I made a couple of prototypes, but was never quite satisfied - it always seemed to me that there was something vaguely inelegant about writing a basic lookup mechanism and then trying to find rules that would reliably incorporate the myriad variations in timing that can occur as the 6502 executes the instructions. Eventually it dawned on me that the best way to make all this happen would be if the 6502 itself was executing the instructions as you typed them, and reporting back on the actual time it took - naturally including the variations because it would 'really' be running the code in-situ. And that meant that before I could get the editor working, I needed a good 6502 emulation.

And that meant that I needed to write an emulator that would do all the things that any other 6502 emulator does (i.e. execute instructions and reflect register states, etc) but also include things like an open port into which I could feed a single instruction and an environment state and get back a timing value. Sounds simple if you say it fast. ;)

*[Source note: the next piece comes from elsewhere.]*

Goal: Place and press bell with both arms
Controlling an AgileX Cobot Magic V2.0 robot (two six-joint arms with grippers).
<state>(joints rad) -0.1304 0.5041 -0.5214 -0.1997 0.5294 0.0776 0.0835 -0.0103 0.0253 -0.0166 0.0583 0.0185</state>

Anyway, this series of blog posts will document from the very beginning my creation of such a 6502 emulator. I'll be hosting the C# sourcecode in Google Code once it's reasonably stable (my code, not Google Code ;)) so if you want, you can tag along and build the thing yourself at the end - and naturally if you see a way to do something better, I hope you'll use the comments facility here to tell me and everyone else about it. No doubt it'll be an entertaining ride as I make progress, break something, reverse, and move forward again; but hopefully I'll end up with something that works, and that I can use in the way I want.